Plaque d'iconostase : Vierge à l'Enfant

General Collection

Plaque d'iconostase : Vierge à l'Enfant

Artist — Anonyme
Museum — Musée du Louvre

Artist

Anonyme

Category

General Collection

Museum

Musée du Louvre

Description

La plaque (composée de onze fragments) présente la Vierge à l'Enfant en buste, identifiée par les fragments d'inscription "Mère de Dieu". La Vierge est inscrite dans un double médaillon décoré de triangles et de croix ; les angles de la plaque sont peints de motifs végétaux. Figurée de face, elle tient dans ses mains le Christ enfant bénissant installé dans un médaillon. Le type iconographique est ancien. Le l'Enfant Jésus est placé toutefois à l'intérieur d'un médaillon ovale comme sur la fresque de l'église Panagia Drossiani à Naxos.
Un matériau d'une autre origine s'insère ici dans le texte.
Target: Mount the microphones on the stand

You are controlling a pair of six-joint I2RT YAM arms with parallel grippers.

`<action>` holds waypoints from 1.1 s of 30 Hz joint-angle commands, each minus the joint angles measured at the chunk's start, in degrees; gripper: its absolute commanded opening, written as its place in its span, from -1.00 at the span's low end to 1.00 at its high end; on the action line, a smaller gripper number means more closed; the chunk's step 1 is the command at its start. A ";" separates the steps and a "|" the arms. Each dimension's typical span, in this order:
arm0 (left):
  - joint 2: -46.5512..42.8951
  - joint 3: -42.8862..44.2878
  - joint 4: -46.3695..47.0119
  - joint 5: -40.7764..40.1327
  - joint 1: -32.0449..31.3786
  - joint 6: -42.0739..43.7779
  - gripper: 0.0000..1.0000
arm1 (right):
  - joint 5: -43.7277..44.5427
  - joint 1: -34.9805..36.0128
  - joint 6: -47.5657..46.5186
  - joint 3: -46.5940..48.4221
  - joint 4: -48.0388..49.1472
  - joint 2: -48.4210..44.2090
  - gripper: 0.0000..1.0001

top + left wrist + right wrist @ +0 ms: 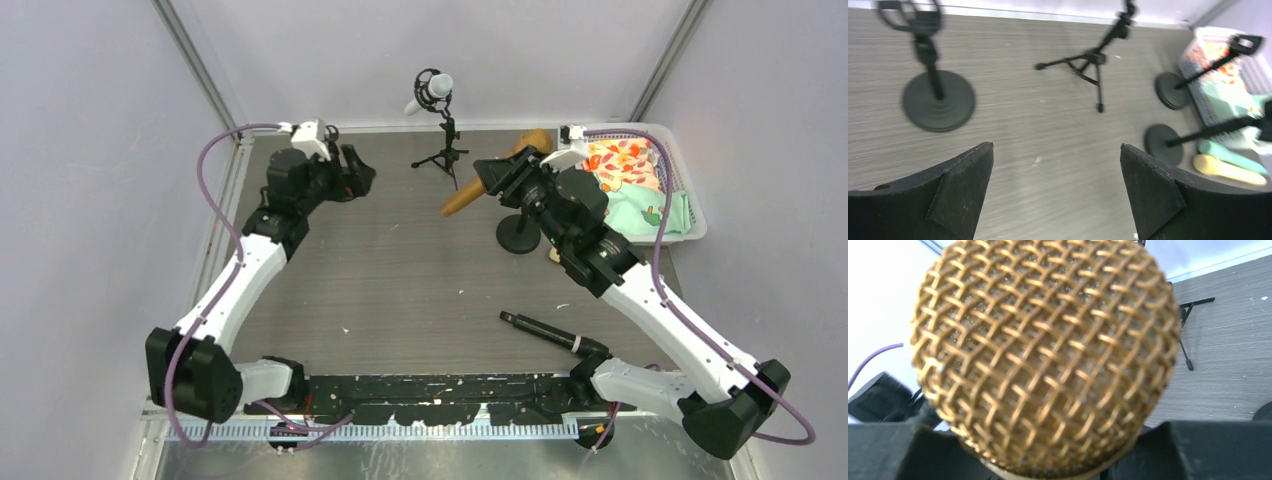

Le médaillon de forme ronde avec Christ Emmanuel sur les genoux de la Vierge apparaît sur le sceau du patriarche Photios (858-67 ou 877-86) et se diffuse, sur des icônes, des monnaies et des sceaux à partir du XIe siècle sous l'appellation la Vierge Nikopoios ou Vierge "de la Victoire". L'ensemble des plaques a été daté des IXe-XIe siècles, l'époque de la renaissance artistique à Constantinople sous les empereurs de la dynastie des Macédoniens (867-1056). Cette renaissance, au lendemain de la Crise iconoclaste, est caractérisée par un retour vers l'art antique et un attrait nouveau pour les arts d'inspiration orientale. La présence de la Vierge à l'Enfant parmi les quatre grandes plaques du Louvre, et celles de colonnes, de tores et de corniches, permettent de rapprocher ces éléments épars de ceux retrouvés dans les fouilles du "Monastère royal" à Preslav en Bulgarie entre 1969-1978. A partir des éléments retrouvés dans ces fouilles, il a était possible de reconstituer un revêtement d'un templon ou iconostase. L'iconostase, à l'origine des chancels du Bas-Empire, s'est développée dans les églises byzantines entre le IXe et le XIIe siècles, pour constituer bientôt une véritable cloison séparant le sanctuaire de la nef et supportant les icônes.